Of all the lines below, output only those starting at the one with "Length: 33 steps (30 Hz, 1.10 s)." and ending at the one with "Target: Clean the", both ends included, exactly as written.
*** Block opens ***
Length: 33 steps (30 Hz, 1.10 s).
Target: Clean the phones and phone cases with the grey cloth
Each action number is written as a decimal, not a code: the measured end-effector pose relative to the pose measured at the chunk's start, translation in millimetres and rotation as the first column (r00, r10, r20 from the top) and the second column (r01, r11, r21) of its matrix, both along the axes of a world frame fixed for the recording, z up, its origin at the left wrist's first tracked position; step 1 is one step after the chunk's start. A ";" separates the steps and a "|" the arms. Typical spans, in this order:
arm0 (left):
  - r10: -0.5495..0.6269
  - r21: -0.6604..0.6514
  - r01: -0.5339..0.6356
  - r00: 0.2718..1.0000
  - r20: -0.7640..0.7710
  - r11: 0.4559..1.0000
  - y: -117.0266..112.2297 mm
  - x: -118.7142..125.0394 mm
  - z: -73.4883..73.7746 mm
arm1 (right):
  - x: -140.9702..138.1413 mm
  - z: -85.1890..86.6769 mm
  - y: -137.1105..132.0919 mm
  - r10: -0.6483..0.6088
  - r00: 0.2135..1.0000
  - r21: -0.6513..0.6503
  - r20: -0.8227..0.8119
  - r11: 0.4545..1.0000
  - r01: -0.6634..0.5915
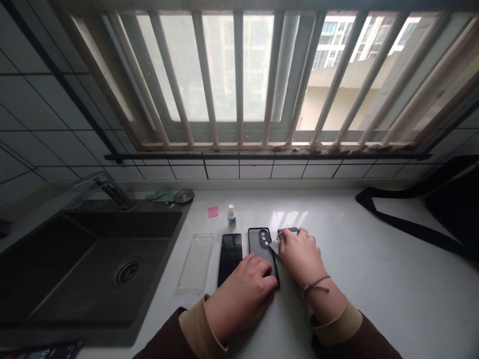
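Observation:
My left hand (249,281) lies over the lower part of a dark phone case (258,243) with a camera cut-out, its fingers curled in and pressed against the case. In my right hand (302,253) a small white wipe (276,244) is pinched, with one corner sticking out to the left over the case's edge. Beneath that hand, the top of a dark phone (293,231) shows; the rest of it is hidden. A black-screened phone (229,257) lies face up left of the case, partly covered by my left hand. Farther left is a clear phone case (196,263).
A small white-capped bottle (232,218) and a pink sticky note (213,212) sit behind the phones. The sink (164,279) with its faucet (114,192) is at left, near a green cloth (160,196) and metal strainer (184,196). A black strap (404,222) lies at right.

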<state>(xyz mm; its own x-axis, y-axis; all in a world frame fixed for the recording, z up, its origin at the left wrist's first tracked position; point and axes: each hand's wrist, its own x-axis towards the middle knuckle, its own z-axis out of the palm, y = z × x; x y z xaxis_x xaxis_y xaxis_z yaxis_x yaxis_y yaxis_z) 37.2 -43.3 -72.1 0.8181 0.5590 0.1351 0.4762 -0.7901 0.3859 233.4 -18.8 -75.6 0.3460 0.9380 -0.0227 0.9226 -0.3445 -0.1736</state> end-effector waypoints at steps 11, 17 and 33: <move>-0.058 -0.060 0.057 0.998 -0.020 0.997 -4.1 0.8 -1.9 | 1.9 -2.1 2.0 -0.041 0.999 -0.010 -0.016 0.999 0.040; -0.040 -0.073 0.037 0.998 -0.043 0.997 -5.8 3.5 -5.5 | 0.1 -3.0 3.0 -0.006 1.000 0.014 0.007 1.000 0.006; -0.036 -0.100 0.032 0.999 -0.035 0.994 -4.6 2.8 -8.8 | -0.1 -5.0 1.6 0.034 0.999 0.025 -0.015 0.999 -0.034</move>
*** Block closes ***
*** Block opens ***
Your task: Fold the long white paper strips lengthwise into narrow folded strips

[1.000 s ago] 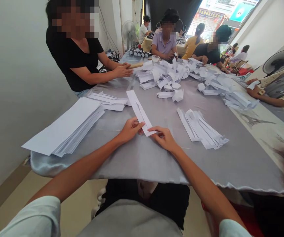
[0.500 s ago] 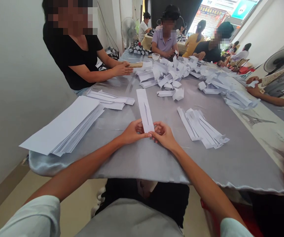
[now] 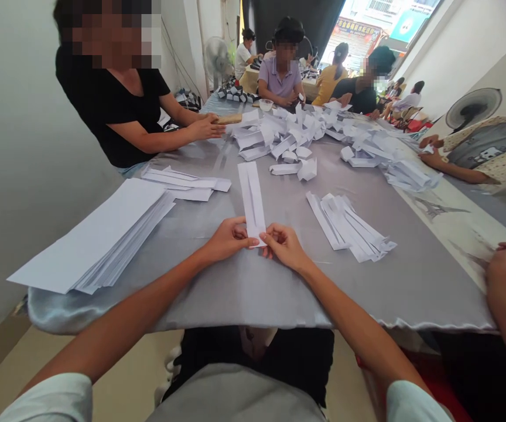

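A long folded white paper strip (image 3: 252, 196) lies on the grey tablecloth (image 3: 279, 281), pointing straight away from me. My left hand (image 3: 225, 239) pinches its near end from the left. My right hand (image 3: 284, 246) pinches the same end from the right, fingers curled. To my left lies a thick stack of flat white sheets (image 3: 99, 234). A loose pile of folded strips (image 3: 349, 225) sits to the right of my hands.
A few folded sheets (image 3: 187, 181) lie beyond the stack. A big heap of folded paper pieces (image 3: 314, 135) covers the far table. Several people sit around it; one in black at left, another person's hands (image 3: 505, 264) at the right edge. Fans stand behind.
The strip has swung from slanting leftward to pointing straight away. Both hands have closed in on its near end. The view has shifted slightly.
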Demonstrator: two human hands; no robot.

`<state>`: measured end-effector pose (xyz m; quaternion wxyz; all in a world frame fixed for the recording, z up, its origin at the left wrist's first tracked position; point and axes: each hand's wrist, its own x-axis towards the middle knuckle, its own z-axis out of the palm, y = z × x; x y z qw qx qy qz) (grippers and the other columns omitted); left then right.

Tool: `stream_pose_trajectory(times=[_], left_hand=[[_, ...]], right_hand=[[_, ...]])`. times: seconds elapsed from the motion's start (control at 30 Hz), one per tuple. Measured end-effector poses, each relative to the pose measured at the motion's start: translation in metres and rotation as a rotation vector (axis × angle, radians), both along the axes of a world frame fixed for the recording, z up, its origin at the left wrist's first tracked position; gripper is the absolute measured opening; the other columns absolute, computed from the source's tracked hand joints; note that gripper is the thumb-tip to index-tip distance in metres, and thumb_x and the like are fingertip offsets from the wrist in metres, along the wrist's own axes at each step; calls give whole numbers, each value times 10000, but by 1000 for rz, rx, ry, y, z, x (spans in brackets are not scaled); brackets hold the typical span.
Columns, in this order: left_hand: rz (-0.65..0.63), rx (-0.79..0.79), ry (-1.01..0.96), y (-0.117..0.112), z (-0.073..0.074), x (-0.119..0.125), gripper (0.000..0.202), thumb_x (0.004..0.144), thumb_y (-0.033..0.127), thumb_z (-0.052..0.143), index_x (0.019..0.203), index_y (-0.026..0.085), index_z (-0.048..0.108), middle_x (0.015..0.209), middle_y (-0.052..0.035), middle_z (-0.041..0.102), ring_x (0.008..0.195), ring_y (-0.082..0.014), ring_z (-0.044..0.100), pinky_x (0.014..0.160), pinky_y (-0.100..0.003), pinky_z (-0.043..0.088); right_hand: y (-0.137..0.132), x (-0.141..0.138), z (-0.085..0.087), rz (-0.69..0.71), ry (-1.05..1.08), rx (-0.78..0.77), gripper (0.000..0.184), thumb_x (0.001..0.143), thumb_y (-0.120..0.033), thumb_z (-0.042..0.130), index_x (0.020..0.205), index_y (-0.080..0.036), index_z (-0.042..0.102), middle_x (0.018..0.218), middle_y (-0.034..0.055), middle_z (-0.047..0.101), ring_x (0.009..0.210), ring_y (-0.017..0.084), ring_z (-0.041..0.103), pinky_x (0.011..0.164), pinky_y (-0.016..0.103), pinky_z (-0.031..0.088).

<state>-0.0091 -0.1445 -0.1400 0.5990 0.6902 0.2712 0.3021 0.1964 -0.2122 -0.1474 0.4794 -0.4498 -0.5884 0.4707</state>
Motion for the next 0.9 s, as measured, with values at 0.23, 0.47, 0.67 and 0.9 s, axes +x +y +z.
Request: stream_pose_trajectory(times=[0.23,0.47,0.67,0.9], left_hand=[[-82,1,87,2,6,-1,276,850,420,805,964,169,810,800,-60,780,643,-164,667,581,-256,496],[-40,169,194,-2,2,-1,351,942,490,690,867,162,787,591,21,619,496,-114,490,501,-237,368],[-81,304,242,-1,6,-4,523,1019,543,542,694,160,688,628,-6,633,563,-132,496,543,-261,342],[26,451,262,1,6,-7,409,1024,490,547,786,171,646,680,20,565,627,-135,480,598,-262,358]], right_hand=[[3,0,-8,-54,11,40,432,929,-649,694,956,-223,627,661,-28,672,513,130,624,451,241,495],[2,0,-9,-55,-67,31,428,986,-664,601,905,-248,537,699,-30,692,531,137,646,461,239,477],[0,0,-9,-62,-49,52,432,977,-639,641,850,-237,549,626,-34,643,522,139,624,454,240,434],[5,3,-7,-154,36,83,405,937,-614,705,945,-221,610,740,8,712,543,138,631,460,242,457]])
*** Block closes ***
ANSWER TO THIS PROBLEM:
Length: 33 steps (30 Hz, 1.10 s).
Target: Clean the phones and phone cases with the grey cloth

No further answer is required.